REQUIRED ACTION. The response must hold only the lines from the line containing "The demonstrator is" through the end of the listing, exactly as written.

SOURCE DATA.
----------
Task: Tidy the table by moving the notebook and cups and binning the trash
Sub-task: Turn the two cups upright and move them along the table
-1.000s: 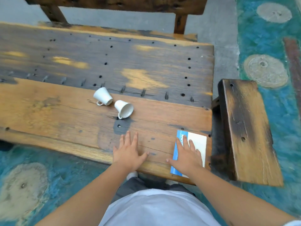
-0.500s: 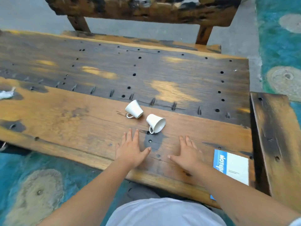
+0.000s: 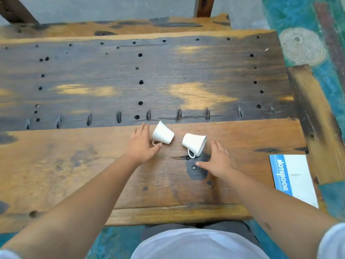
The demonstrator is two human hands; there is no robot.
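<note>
Two white cups lie tipped on their sides on the wooden table (image 3: 74, 165). My left hand (image 3: 141, 144) is spread beside the left cup (image 3: 162, 133), thumb at its handle and fingers touching its base end. The right cup (image 3: 195, 143) rests with its handle toward me; my right hand (image 3: 217, 161) is open just to its right, fingers apart and not gripping it. A blue-and-white notebook (image 3: 295, 176) lies flat at the table's near right corner, away from both hands.
A wooden bench (image 3: 317, 118) runs along the table's right side, another bench (image 3: 130, 27) along the far side. The tabletop has many drilled holes. Teal painted floor surrounds the table.
Both hands have moved forward from the near edge up to the cups. The right hand left the notebook a second ago. The view has shifted closer over the table.
</note>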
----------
SOLUTION TO THE PROBLEM.
The demonstrator is two human hands; there is no robot.
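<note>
Two white cups lie tipped on their sides on the wooden table (image 3: 74, 165). My left hand (image 3: 141, 144) is spread beside the left cup (image 3: 162, 133), thumb at its handle and fingers touching its base end. The right cup (image 3: 195, 143) rests with its handle toward me; my right hand (image 3: 217, 161) is open just to its right, fingers apart and not gripping it. A blue-and-white notebook (image 3: 295, 176) lies flat at the table's near right corner, away from both hands.
A wooden bench (image 3: 317, 118) runs along the table's right side, another bench (image 3: 130, 27) along the far side. The tabletop has many drilled holes. Teal painted floor surrounds the table.
Both hands have moved forward from the near edge up to the cups. The right hand left the notebook a second ago. The view has shifted closer over the table.
</note>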

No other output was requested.